Orang-orang Eropa sesama penghuni hotel saat itu berada di beranda-beranda yang teduh, bermalas-malasan sambil minum limun dingin dilayani pelayan-pelayan pribumi. Sebagai pendatang baru, saya terkejut melihat pakaian mereka. Kaum wanitanya mengenakan pakaian yang tampaknya seperti pakaian penduduk asli, yaitu sarung dan kebaya!
Kebaya itu semacam baju dari kain tipis putih yang dihiasi banyak bordiran. Di bagian depannya disemat dengan peniti-peniti hiasan yang diuntai dengan rantai emas. Sarung adalah sepotong kain warna-warni yang dilipat di bagian depan dan diikat di pinggang dengan ikat pinggang sutera.

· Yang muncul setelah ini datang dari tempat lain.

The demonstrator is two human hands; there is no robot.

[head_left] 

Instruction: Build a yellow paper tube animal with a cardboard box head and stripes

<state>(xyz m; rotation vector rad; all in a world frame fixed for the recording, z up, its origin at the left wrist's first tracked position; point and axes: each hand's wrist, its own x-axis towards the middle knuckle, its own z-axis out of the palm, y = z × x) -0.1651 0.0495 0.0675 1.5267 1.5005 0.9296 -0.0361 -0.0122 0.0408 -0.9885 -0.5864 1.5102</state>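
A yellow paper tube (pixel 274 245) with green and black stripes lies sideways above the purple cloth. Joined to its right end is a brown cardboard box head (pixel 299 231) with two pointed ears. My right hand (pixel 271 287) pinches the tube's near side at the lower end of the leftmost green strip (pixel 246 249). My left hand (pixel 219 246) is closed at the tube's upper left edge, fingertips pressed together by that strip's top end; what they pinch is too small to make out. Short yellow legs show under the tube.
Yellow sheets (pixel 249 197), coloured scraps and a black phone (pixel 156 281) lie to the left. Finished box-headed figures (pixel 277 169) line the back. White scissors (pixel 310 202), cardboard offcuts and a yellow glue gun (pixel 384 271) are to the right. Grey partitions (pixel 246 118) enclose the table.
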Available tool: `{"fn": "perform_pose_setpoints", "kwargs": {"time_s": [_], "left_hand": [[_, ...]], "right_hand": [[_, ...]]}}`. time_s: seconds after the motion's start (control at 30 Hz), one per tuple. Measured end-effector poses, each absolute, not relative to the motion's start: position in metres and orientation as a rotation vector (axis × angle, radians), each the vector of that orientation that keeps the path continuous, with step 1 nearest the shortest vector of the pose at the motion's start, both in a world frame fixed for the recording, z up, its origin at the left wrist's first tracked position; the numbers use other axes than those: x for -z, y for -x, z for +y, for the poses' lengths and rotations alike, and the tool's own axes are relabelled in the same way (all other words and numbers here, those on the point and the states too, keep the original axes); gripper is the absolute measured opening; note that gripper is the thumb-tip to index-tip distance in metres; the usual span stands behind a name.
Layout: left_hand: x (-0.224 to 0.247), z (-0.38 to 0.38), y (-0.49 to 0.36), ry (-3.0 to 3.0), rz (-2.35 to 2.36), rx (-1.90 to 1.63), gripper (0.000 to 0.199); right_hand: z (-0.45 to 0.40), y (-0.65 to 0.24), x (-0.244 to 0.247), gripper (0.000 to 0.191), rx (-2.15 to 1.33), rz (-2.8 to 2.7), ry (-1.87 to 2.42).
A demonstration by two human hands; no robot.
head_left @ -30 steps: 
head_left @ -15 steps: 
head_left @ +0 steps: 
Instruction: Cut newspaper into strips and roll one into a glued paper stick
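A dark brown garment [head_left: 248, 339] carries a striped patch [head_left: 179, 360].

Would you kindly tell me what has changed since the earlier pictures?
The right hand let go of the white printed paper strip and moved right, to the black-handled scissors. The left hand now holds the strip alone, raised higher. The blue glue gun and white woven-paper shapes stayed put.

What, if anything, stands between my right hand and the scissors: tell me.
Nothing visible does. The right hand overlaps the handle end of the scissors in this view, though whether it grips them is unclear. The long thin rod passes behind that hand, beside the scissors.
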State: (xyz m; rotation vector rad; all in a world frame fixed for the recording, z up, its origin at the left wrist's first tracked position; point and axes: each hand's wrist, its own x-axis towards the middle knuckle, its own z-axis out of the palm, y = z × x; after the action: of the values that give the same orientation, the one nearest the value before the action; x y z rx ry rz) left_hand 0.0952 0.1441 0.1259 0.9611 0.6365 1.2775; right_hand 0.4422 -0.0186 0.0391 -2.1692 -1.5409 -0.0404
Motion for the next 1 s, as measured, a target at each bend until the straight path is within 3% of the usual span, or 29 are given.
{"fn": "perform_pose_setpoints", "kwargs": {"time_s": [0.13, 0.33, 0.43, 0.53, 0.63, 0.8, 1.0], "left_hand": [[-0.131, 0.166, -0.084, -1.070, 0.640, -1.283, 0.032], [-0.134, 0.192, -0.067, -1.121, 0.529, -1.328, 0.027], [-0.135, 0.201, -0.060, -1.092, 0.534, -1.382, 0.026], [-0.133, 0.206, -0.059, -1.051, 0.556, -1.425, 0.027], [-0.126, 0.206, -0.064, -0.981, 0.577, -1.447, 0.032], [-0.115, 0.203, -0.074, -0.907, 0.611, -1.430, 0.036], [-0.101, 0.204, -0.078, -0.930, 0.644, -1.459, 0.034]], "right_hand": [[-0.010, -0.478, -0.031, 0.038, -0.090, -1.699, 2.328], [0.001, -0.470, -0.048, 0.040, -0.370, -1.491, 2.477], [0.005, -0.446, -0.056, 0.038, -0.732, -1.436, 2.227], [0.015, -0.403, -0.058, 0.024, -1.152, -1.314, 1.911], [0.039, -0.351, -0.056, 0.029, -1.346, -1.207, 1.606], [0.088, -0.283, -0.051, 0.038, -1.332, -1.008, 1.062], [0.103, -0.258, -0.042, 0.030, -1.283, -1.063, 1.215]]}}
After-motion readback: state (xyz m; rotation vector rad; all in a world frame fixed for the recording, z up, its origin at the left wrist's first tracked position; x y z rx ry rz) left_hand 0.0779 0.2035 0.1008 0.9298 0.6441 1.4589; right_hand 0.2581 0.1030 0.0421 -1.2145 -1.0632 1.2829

Mereka tidak memakai kaus kaki, cuma memakai sandal berhak tinggi. Rambutnya meniru gaya penduduk asli, yaitu ditarik ke belakang dan disanggul di belakang kepala. Menurut saya kurang pantas walaupun orisinal.
Lebih mencengangkan lagi ialah pakaian kaum prianya. Di saat santai mereka memakai baju tidak berkerah. Celananya dari kain sarung yang tipis, dihiasi bunga-bunga merah dan biru, ada yang kupu-kupu dan naga!
Mulut kebakaran
Tapi yang paling di luar dugaan adalah yang disebut rijstafel. Nasi dengan lauk-pauknya itu bukan disajikan di kamar makan biasa, tapi di beranda belakang. Beranda belakang bentuknya memanjang. Atapnya tinggi disangga tiang-tiang putih. Beranda itu menghadap ke kebun yang ditumbuhi tanaman bunga dan pepohonan.
Makanan disajikan oleh pelayan-pelayan pribumi yang bergerak tanpa suara karena bertelanjang kaki. Potongan pakaian mereka setengah Eropa, dipadukan dengan sarung Jawa dan ikat kepala dari kain.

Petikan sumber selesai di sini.